Goal of the exercise: Examine the records and identify each line that includes the string "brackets". Copy those lines.

Source data:

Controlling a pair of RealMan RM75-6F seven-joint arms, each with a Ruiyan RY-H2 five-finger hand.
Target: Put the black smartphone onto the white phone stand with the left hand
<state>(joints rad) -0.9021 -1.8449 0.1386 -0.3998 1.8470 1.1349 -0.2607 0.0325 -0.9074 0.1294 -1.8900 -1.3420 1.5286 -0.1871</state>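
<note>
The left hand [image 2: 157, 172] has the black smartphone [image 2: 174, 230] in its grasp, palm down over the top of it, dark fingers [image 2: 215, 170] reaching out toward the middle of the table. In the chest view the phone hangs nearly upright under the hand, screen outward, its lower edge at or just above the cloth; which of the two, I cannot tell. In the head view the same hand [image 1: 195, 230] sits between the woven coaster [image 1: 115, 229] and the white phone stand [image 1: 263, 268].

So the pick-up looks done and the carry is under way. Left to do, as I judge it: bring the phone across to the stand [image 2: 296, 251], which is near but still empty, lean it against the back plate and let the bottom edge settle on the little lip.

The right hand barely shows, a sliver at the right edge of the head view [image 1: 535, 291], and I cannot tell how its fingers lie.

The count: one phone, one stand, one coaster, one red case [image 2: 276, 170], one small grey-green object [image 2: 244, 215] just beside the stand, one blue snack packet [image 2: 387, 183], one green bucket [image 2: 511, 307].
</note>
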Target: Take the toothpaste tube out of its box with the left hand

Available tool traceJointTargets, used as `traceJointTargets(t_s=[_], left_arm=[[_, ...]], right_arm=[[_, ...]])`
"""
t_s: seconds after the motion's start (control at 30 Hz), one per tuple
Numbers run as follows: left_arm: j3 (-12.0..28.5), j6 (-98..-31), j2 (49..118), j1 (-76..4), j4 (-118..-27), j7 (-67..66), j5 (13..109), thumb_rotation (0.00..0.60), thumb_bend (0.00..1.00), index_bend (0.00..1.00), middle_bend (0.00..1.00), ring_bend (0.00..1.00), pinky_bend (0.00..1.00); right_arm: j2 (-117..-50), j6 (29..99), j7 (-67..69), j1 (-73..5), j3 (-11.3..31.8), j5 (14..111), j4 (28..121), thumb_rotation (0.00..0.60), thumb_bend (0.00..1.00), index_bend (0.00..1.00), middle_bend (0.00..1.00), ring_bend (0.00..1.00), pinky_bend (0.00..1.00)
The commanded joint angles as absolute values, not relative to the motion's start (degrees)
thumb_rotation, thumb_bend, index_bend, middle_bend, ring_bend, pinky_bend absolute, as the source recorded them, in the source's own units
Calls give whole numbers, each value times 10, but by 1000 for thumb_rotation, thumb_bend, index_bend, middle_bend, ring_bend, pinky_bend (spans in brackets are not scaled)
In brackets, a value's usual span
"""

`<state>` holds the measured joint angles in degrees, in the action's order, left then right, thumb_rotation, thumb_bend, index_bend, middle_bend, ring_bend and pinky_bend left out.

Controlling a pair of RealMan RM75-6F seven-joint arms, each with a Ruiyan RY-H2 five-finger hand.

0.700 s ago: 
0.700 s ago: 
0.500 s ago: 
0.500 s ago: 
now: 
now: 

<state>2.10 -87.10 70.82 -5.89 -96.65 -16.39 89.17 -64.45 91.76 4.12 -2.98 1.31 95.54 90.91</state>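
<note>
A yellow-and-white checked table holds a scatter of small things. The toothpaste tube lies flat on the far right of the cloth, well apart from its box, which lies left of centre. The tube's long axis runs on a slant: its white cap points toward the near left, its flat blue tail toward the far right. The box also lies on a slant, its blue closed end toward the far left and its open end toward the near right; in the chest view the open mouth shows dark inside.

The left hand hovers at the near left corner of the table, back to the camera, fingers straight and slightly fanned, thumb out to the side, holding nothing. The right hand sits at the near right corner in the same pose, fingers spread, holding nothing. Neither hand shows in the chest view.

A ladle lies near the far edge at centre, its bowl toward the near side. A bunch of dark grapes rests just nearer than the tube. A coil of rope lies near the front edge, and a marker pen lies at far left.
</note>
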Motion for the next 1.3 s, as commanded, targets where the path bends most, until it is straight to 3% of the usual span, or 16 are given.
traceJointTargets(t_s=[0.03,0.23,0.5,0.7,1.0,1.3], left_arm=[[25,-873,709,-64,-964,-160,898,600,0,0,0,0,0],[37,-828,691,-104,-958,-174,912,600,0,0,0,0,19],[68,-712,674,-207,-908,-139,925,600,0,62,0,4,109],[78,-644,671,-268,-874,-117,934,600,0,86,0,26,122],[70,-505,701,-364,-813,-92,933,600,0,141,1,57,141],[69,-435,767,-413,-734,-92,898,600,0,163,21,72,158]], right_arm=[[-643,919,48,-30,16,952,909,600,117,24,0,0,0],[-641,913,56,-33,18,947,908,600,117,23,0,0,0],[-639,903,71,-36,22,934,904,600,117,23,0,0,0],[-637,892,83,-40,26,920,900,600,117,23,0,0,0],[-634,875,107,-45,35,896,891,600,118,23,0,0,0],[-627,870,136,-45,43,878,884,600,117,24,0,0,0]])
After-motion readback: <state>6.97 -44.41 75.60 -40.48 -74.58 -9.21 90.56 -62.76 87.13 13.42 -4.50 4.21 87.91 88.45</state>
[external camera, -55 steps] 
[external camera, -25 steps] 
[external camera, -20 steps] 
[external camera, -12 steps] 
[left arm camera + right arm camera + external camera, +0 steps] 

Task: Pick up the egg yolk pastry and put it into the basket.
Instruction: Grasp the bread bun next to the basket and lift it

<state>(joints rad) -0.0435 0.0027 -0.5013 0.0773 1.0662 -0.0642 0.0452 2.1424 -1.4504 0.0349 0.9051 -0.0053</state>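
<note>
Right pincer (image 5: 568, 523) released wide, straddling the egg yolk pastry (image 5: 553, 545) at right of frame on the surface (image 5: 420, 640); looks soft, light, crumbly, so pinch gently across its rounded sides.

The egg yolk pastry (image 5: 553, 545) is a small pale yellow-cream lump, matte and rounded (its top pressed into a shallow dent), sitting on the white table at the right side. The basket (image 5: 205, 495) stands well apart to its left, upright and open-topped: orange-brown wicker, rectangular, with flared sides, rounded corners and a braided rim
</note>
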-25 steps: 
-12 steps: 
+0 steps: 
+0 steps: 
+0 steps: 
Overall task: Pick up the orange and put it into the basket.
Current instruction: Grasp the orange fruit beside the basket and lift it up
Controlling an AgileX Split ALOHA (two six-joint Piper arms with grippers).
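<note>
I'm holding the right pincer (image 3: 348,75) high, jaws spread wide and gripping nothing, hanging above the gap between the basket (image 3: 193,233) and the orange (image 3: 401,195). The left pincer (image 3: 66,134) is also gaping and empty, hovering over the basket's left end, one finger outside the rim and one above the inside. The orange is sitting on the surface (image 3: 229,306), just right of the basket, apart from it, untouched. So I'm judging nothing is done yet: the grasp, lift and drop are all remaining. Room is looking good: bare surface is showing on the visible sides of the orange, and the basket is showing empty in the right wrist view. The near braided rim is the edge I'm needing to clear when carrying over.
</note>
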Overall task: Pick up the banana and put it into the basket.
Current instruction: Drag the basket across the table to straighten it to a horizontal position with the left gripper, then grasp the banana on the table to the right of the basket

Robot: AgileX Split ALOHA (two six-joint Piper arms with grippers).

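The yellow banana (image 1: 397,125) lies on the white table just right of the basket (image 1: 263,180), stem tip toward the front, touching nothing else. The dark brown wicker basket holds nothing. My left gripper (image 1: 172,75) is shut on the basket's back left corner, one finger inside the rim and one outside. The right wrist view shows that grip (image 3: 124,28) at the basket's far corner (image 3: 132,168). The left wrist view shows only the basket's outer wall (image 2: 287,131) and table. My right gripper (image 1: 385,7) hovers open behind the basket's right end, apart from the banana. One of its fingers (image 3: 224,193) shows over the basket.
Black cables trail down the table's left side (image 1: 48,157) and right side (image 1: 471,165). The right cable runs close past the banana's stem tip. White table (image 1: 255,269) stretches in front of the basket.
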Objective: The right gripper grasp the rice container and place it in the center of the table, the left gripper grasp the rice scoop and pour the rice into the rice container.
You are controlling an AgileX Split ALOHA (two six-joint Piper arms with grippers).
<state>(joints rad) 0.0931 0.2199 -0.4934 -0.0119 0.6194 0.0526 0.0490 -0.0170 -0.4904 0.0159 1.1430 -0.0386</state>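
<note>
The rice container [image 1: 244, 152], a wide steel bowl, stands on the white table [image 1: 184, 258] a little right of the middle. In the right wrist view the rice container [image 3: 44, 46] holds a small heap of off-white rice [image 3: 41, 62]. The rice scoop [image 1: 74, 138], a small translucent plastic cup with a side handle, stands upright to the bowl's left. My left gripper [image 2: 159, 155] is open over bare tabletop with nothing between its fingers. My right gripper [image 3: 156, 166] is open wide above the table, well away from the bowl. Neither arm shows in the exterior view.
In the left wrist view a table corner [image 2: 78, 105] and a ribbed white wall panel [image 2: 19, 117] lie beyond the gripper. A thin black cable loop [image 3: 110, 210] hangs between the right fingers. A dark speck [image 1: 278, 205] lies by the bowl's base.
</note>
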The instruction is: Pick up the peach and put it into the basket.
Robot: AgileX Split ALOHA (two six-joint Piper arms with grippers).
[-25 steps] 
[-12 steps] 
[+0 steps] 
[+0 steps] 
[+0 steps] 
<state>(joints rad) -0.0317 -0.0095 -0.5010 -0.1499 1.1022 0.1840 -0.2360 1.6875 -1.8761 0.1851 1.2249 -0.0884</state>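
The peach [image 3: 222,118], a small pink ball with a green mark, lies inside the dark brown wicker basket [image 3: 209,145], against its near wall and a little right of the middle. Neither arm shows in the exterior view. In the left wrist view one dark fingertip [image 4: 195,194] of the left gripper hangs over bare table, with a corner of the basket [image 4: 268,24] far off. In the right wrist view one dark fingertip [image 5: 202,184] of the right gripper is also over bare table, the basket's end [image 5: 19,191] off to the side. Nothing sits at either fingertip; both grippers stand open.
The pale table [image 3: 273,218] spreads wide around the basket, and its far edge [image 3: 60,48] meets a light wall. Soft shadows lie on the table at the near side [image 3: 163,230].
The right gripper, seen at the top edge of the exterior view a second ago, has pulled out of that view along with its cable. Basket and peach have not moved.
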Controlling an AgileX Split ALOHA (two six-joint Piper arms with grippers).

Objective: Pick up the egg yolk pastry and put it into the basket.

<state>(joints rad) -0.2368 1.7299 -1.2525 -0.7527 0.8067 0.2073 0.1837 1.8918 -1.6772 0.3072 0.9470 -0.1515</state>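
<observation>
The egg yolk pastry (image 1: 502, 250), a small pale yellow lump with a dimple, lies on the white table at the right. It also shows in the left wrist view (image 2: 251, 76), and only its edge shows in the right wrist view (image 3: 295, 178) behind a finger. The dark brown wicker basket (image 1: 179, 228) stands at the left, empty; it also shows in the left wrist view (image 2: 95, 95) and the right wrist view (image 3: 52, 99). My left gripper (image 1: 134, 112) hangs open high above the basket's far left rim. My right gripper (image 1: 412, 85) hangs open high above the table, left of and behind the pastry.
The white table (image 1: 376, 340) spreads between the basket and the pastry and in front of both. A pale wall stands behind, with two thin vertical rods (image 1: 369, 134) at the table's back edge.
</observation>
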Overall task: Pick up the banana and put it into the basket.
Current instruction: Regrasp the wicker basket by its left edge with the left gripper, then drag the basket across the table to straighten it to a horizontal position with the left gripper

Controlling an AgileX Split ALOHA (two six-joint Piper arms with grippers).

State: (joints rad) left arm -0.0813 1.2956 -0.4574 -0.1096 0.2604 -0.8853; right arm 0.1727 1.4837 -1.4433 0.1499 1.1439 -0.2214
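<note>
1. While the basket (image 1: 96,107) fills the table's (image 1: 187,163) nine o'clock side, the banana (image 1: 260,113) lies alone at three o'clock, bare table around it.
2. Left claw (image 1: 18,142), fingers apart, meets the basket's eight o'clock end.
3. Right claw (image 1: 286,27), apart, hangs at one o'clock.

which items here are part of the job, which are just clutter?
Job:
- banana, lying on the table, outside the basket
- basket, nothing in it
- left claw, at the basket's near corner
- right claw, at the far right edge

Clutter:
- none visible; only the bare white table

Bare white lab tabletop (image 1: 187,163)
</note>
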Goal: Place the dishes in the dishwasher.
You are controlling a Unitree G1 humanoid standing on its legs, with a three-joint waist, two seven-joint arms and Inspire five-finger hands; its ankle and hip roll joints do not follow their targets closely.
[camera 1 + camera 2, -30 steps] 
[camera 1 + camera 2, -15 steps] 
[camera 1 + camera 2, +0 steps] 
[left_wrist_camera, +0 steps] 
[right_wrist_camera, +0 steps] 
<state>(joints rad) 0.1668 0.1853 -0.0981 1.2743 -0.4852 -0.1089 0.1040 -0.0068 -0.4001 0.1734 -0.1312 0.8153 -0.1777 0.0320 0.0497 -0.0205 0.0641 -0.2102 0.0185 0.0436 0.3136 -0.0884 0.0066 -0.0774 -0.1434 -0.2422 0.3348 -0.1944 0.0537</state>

Written answer:
Calls give whole numbers, each value times 10, but by 1000 for thumb_rotation, thumb_bend, index_bend, middle_bend, ring_bend, pinky_bend (spans in brackets are not scaled)
In brackets, a value's usual span

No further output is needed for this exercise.